Cuando el deseo ha estado
esperando tantos años, el momento en el que se manifiesta provoca un huracán de
emociones que hace que valga la pena todo lo bueno y lo malo que has ido
acumulando, y que, incluso, descubras zonas en tu cuerpo que nunca habías
imaginado que tuvieran tantas terminaciones nerviosas. Los sentimientos tan
celosamente guardados durante años se dejan aflorar e invaden el mínimo espacio
que queda entre dos personas abrazadas. Y de ese modo se consigue ignorar lo
que se ha vivido y lo que se podría llegar a vivir.
No sonaron campanas, ni vi
magníficos fuegos artificiales, como cuentan algunas. Ni siquiera escuchaba el
jaleo de los amigos en el salón. En lo que sí me fijé bien, tumbada junto a él
en el suelo, fue en la alfombra de mi habitación. Creo que nunca antes me había
parado a mirarla con detalle, y no me había dado ni cuenta de sus colores:
rojo, azul y amarillo.
Lo que sucedió después de aquel
encuentro, realmente tan fascinante como yo había supuesto, y que había
requerido un esfuerzo de tantos años, no tiene ningún interés. Las
circunstancias de la vida nos separaron de nuevo. O quizás “The Beatles”
seguían resonando en su cabeza con mi temido “Let it be”. Y aunque en un primer
momento intentó venirse a trabajar cerca de donde yo residía, creo que el
inteligente destino no lo consideró oportuno. Algunas cartas, algunas llamadas,
cada vez más distanciadas por su parte y por la mía, pero nunca volvimos a
concretar otro encuentro.
De nuevo yo no quise arriesgar
y él no supo si arriesgar merecería la pena.

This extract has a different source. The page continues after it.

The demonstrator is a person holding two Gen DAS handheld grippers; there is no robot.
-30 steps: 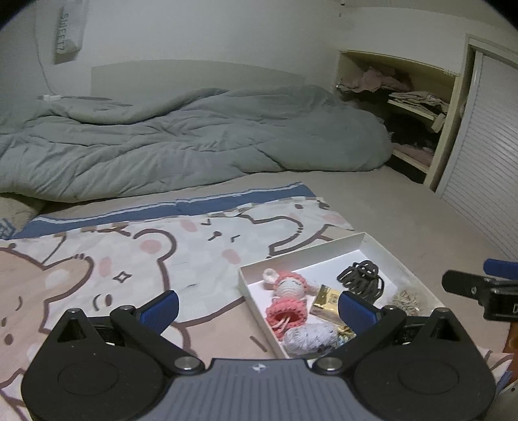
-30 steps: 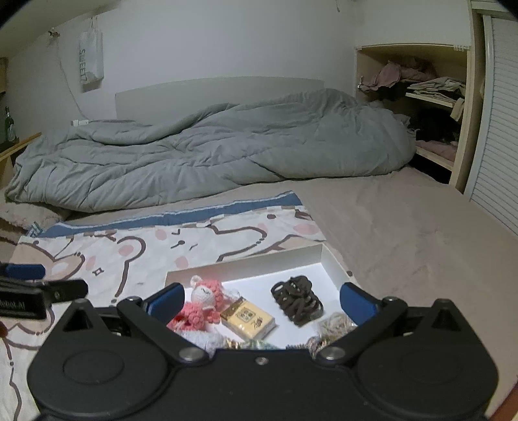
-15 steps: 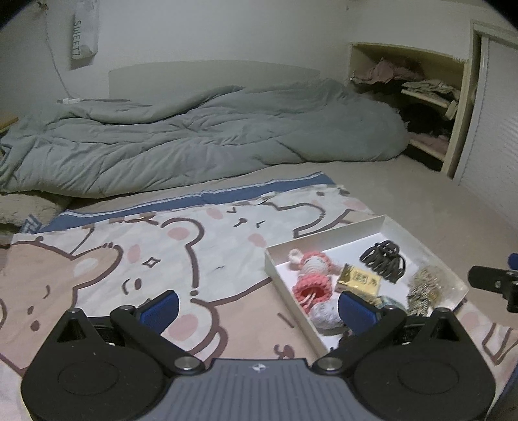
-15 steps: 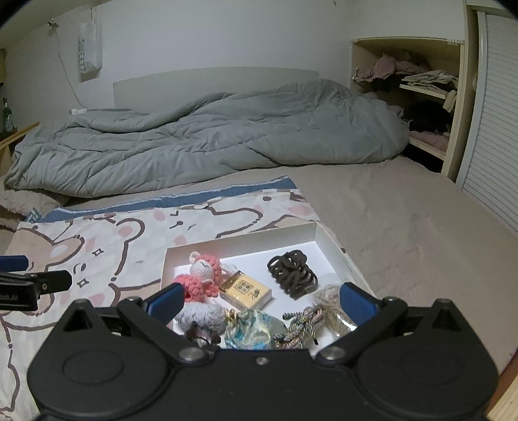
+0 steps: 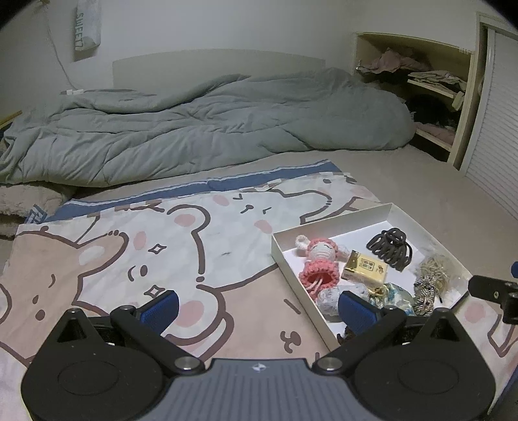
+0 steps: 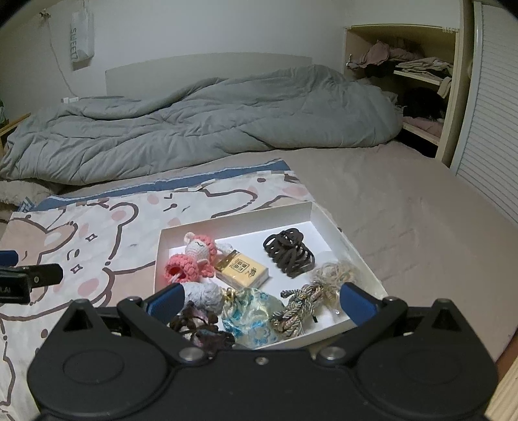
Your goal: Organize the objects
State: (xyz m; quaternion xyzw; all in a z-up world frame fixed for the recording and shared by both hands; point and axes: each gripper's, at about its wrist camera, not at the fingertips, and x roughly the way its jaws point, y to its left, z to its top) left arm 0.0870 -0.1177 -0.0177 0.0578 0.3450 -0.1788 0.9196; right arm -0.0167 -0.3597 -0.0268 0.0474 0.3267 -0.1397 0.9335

Pero en días como hoy sigue
mereciendo la pena volver a soñar con toda aquella intensidad de emociones,
despertarse con el estremecimiento provocado sólo por un recuerdo, por un sueño
interrumpido, y levantarse pensando que lo mismo aquél final no fue el
verdadero sino que eso en realidad fue solamente un sueño, y que en un rato nos
encontraremos para tomar algo, charlar, reírnos……. pero los dos solos.